■ Your goal ■
In the listing below, locate the line containing "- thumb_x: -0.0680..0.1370" and the line containing "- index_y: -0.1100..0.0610". Output both of them and every line between, exactly as written, and nothing more.
========
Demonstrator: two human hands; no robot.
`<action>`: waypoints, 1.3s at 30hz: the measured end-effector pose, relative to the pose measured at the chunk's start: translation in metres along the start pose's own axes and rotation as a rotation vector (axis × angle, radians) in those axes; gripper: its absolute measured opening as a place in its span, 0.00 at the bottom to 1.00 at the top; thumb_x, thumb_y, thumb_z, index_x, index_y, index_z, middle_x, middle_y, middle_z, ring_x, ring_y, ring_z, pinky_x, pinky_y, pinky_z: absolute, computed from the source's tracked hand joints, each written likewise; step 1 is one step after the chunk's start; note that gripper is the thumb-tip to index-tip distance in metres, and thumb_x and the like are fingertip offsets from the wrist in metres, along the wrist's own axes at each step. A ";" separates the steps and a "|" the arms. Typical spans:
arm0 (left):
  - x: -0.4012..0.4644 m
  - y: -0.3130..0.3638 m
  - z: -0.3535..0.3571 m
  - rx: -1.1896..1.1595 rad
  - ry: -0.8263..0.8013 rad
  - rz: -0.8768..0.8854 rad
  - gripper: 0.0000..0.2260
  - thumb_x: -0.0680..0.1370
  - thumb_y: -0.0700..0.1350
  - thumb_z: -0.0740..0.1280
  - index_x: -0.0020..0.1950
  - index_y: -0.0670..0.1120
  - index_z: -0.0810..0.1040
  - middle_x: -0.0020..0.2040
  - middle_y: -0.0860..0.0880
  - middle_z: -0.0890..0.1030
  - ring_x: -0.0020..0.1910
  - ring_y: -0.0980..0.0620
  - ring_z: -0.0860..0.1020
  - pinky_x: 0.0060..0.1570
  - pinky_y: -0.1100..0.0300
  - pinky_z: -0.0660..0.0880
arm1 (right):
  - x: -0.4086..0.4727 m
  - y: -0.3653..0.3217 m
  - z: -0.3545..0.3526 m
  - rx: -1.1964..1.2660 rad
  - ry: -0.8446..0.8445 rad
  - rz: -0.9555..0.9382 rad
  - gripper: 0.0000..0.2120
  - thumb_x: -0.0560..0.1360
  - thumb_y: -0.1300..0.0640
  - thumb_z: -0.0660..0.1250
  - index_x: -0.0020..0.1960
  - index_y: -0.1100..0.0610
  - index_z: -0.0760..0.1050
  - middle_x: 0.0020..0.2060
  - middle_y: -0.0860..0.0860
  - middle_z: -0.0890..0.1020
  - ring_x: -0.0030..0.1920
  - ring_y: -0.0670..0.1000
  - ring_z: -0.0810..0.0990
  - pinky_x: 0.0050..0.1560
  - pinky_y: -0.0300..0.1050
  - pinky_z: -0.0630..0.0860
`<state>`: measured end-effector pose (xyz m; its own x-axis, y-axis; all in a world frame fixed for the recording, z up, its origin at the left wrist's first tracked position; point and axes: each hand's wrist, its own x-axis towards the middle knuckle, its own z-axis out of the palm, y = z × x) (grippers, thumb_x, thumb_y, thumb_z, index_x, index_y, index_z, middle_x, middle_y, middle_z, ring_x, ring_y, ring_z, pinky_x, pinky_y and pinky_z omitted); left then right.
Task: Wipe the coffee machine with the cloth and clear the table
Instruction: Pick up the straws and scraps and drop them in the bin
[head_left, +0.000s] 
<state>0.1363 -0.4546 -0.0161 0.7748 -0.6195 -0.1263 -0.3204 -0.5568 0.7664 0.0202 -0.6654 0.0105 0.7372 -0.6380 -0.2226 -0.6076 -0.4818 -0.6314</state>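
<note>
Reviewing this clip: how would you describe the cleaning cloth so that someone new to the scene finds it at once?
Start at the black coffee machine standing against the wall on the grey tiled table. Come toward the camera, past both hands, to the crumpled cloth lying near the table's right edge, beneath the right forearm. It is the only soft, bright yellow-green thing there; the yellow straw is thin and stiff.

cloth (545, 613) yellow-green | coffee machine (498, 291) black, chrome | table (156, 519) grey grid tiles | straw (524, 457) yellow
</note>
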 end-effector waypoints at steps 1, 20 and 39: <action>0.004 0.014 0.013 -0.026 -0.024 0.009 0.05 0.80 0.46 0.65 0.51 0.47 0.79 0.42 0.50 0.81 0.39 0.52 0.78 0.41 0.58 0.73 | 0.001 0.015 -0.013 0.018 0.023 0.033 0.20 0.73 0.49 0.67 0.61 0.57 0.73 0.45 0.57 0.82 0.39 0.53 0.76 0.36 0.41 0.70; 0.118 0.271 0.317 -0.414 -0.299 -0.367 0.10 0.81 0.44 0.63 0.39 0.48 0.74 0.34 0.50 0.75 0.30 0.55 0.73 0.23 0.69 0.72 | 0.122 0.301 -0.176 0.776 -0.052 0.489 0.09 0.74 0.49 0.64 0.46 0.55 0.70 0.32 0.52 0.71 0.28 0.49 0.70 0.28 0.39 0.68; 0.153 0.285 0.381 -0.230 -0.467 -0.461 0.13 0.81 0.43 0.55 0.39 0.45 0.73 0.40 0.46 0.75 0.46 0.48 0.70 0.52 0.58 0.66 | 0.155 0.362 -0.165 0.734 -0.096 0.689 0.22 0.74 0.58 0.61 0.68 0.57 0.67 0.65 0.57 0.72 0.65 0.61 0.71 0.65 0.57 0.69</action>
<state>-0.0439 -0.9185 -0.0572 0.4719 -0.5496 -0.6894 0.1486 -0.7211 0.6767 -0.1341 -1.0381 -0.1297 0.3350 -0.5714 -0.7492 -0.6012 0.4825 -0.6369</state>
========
■ The completed task ■
  - thumb_x: -0.0680..0.1370
  - thumb_y: -0.0700..0.1350
  - thumb_z: -0.0740..0.1280
  - index_x: -0.0020..0.1950
  - index_y: -0.0670..0.1120
  - index_z: -0.0810..0.1040
  - middle_x: -0.0020..0.2040
  - middle_y: -0.0860..0.0880
  - middle_z: -0.0890..0.1030
  - ring_x: -0.0020..0.1910
  - ring_y: -0.0980..0.0620
  - ring_z: -0.0860..0.1020
  - pinky_x: 0.0060..0.1570
  - pinky_y: -0.1100..0.0300
  - pinky_z: -0.0660..0.0880
arm1 (right):
  - x: -0.4086..0.4727 m
  - y: -0.3653..0.3217 m
  - z: -0.3545..0.3526 m
  - rx: -1.1964..1.2660 rad
  - ry: -0.8446..0.8445 rad
  - rz: -0.9555..0.9382 rad
  - gripper: 0.0000..0.2120
  - thumb_x: -0.0560..0.1360
  - thumb_y: -0.1300..0.0640
  - thumb_z: -0.0660..0.1250
  - index_x: -0.0020..0.1960
  - index_y: -0.1100..0.0610

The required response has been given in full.